We start with supercompact cardinal. Using Unger construction in Fragility and indestructibility of the tree property we collapse it to be $\omega_2$ while forcing the tree property at $\omega_2$ to be indestructible under any $\omega_2$-directed closed forcing.

Now, we add a generic normal $\omega_2$-tree by the forcing $\mathbb{Q}$ (the conditions of $\mathbb{Q}$ are the normal trees of successor ordinal height $<\omega_2$ and width $\omega_1$. $\leq_{\mathbb{Q}}$ is end extension). Let $V$ be the universe at this point. $V$ has Aronszajn trees and therefore also $\square(\omega_2,\omega_1)$ sequences.

The generic tree that was added by $\mathbb{Q}$ is Suslin, and it's easy to see that the forcing that adds a branch through this generic Suslin tree, $\mathbb{T}$, satisfies that $\mathbb{Q\ast T}$ has a $\omega_2$(-directed)-closed subset. Since the tree is Suslin, $\mathbb{T}$ is $\omega_2$.c.c..
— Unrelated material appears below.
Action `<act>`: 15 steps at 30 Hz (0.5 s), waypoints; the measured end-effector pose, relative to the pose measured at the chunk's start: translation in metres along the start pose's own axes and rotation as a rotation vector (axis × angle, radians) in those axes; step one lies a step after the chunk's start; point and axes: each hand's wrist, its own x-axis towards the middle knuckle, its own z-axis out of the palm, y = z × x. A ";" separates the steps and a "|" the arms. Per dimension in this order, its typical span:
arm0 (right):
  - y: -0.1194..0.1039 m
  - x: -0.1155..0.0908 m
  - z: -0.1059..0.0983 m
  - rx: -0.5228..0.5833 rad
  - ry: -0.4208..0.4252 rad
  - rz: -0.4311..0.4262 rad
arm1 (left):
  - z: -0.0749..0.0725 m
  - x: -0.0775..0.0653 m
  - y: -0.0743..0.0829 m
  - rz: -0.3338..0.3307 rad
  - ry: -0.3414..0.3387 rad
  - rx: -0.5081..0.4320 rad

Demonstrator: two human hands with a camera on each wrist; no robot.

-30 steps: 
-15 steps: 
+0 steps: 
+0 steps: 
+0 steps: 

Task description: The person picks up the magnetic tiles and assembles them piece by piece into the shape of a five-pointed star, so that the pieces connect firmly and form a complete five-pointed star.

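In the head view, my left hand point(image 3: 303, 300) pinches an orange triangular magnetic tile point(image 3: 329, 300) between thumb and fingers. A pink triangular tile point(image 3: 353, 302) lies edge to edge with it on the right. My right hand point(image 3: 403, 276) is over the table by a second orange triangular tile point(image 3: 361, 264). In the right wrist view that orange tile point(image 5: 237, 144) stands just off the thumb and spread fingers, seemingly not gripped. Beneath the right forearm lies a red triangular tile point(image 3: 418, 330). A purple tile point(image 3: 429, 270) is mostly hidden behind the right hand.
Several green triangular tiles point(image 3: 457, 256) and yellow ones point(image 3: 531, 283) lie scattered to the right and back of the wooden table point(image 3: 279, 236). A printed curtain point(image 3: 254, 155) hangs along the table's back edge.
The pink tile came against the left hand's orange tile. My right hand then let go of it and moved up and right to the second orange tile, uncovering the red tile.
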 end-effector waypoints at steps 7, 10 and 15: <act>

Let $\mathcal{C}$ be a $\square(\omega_2,\omega_1)$ sequence in $V$. Since $\mathbb{T}$ restore the tree property - it adds a thread to $\mathcal{C}$, which is a club $E$ such that for every $\alpha \in \text{acc }E$, $E\cap \alpha\in\mathcal{C}_\alpha$. But since $\mathbb{T}$ is $\omega_2$.c.c., this thread contains some club from $V$, and this club weakly threads $\mathcal{C}$.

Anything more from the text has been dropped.